I am very much panicking right now. I have this trend in my life. It’s called Self Sabotage. Maybe you’ve heard of it. It’s where those of us who have low self esteem and don’t believe we’re good enough start to crumble whenever good things happen in our lives. For example, I currently am working in a job I truly enjoy. I work with special needs children in an elementary school. I’ve wanted to do this for a very long time, and I finally have the chance! This is my second year as a ParaEducator. I have a natural talent for understanding children, and I have the love and patience for working with special needs kids.
One would look at me and think, Wow! She’s got it going on right now! Just bought a farm with her husband, has a job she loves, and is enjoying life!
One would look at me from the outside and assume I’m put-together and know what I’m doing.

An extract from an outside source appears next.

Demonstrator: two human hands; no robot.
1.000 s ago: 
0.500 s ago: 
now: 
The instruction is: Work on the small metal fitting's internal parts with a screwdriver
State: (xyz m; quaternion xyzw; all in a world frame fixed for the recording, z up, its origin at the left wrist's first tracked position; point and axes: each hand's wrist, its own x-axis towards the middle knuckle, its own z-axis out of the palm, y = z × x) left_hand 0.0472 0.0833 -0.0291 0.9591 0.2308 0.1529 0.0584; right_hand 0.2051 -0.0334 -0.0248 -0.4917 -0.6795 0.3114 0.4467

One would be very wrong. I have imposter syndrome. Most days I’m flying by the seat of my pants. (I mean, you try teaching 4th graders this crazy stuff they are calling math!) I feel like I don’t belong at the adult table, in adult conversations. Is that teacher talking to me? Is the assistant principal asking how I’m doing?
My Self Sabotage response is now kicking in. I have called out of work sick far too many days for the short amount of time I’ve worked there. And yes, I’ve actually been sick. Migraines, tummy issues, severe fatigue, etc. All of these emotions are manifesting physically. I’m making myself sick by overthinking and overreacting. I’m late to work sometimes because I have severe fatigue and have a really hard time getting up in the morning. (While also dealing with the insomnia that keeps me awake until the wee hours of the morning.)
Being self aware sometimes means I completely understand what’s happening and why, but doing anything about it is beyond my skills. I would love to wave a magic wand where I can force myself to believe that I’m good enough, smart enough, and gosh darnnit, people like me. I don’t always feel very liked, and I really don’t feel deserving or good enough. (But don’t worry, I know I’m pretty damn smart!) So how can I end this relentless cycle that I go through during nearly every job, every new friendship, every time something good happens to me? How do I stop the panic? When do I start believing in myself?